What to do: In the listing below, the lines starting with the line with "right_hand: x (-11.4" and going on through the line with "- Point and" are to be reproduced exactly, and only those.

Information provided:

================================

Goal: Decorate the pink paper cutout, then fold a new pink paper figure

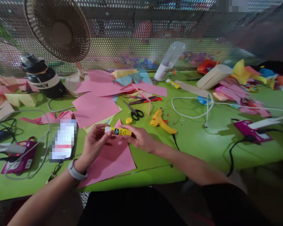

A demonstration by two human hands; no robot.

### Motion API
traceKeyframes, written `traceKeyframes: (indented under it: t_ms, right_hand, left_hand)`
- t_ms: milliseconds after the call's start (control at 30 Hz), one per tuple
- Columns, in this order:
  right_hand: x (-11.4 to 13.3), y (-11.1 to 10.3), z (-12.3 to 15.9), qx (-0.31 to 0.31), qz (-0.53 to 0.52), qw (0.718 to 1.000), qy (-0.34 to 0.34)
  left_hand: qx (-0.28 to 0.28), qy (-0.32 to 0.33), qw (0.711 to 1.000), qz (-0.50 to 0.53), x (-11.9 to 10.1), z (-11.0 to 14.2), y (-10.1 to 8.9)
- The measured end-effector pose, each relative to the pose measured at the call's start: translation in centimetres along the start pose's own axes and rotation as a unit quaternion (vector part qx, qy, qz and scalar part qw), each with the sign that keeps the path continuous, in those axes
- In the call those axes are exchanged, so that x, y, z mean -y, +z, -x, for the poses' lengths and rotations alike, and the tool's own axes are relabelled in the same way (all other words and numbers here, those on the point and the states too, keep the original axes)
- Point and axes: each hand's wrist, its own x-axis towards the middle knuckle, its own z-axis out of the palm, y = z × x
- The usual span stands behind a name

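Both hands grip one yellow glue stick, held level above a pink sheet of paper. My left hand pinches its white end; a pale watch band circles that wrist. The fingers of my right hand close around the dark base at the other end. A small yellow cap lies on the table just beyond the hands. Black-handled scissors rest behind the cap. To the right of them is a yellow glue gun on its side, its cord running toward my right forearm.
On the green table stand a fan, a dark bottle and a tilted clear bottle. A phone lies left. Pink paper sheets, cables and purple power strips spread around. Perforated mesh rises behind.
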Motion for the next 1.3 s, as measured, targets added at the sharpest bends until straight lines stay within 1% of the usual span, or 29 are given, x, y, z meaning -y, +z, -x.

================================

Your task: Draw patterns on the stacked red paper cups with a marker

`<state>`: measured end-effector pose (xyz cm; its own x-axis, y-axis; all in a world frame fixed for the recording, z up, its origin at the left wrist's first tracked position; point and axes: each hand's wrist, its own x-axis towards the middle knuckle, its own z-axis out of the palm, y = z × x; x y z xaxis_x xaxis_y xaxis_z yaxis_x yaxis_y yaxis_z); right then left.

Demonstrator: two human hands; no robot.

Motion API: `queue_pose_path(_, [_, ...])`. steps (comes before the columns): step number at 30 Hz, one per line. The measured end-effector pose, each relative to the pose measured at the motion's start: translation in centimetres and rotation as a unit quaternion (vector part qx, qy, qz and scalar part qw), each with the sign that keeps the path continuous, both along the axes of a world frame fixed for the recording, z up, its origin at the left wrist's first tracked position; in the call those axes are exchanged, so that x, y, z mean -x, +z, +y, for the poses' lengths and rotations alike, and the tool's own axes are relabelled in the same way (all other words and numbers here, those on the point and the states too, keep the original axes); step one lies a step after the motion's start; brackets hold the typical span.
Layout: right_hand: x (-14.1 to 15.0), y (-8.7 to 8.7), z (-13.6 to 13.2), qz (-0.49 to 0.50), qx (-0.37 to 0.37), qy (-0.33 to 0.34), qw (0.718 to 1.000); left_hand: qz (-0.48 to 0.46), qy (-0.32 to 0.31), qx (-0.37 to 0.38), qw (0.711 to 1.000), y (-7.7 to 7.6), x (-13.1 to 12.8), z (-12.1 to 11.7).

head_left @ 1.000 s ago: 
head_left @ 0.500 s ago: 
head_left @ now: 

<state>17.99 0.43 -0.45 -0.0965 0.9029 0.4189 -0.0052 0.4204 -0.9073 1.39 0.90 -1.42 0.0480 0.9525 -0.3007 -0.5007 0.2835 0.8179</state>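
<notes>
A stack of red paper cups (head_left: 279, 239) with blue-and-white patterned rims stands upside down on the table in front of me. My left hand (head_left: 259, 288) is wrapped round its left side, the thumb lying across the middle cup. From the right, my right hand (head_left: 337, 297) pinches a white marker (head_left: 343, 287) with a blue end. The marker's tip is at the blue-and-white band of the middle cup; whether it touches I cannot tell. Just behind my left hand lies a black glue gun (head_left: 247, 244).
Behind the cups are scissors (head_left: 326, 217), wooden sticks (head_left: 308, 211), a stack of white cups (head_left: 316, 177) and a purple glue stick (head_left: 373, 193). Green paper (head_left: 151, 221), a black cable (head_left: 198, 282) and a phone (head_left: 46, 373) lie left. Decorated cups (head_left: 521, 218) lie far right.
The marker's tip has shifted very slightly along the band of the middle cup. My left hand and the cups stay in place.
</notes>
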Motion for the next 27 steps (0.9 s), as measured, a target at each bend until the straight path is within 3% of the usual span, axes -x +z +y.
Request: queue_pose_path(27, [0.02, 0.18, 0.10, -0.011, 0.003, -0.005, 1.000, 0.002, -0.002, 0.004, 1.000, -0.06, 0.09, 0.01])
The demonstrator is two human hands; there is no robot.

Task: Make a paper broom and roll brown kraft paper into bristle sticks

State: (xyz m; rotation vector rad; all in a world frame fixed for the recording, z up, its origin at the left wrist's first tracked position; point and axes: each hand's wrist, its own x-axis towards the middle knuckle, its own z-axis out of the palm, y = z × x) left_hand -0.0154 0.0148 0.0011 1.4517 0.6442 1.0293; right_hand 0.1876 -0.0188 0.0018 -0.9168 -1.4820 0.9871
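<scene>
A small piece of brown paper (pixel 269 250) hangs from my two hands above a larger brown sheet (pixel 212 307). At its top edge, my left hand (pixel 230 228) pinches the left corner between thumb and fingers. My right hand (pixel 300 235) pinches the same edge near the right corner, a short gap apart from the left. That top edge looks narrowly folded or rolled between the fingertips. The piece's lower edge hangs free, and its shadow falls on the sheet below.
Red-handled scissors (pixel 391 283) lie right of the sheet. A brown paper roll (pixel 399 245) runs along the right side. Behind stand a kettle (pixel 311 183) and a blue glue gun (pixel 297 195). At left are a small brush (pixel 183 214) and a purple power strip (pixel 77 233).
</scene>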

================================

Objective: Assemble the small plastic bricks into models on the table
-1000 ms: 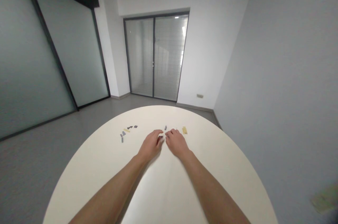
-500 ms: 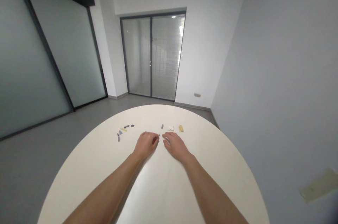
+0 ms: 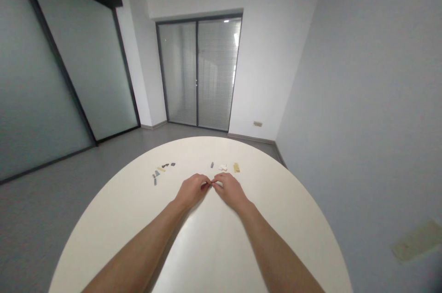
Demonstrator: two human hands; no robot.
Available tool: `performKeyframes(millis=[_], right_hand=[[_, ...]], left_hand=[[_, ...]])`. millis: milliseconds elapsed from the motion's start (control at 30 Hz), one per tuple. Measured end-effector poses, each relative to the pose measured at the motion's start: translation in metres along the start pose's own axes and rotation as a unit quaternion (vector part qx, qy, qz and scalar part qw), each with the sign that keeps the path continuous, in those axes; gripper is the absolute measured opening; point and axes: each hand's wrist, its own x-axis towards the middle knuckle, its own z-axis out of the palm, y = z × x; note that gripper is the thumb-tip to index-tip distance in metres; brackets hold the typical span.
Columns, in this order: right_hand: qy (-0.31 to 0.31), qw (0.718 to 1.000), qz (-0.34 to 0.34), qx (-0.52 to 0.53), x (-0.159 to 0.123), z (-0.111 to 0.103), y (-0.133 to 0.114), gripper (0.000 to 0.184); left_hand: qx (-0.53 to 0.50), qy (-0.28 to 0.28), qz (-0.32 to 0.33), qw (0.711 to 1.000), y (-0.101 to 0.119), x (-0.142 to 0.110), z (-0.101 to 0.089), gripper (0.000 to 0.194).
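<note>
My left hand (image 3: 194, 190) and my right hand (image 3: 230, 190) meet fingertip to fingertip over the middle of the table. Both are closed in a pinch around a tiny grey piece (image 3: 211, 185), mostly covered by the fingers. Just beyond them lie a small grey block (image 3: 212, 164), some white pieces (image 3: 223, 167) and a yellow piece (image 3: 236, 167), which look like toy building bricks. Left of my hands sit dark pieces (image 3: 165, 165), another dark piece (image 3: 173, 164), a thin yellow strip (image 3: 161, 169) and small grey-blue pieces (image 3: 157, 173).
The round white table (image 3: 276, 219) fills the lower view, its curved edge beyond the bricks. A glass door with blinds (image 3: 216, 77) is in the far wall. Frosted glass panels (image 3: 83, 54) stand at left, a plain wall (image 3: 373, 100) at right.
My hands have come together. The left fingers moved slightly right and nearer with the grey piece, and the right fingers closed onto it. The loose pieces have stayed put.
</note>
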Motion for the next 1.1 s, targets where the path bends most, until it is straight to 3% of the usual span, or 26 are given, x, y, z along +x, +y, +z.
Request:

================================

Answer to the exercise:
  right_hand: x (-11.4 to 13.3), y (-11.1 to 10.3), z (-12.3 to 15.9), qx (-0.31 to 0.31), qz (-0.53 to 0.52), qw (0.718 to 1.000), qy (-0.34 to 0.34)
  left_hand: qx (-0.28 to 0.28), qy (-0.32 to 0.33), qw (0.711 to 1.000), qz (-0.50 to 0.53), x (-11.9 to 10.1), z (-11.0 to 14.2), y (-10.1 to 8.9)
- The measured end-effector pose, each relative to the pose measured at the call's start: translation in centimetres along the start pose's own axes and rotation as a unit quaternion (vector part qx, qy, qz and scalar part qw), each with the sign that keeps the path continuous, in those axes
- In the call those axes are exchanged, so that x, y, z mean -y, +z, -x, for the poses' lengths and rotations alike, and the tool's own axes are relabelled in the same way (all other words and numbers here, those on the point and the states too, keep the original axes)
- Point and axes: each hand's wrist, its own x-axis towards the middle knuckle, its own z-axis out of the palm, y = z × x

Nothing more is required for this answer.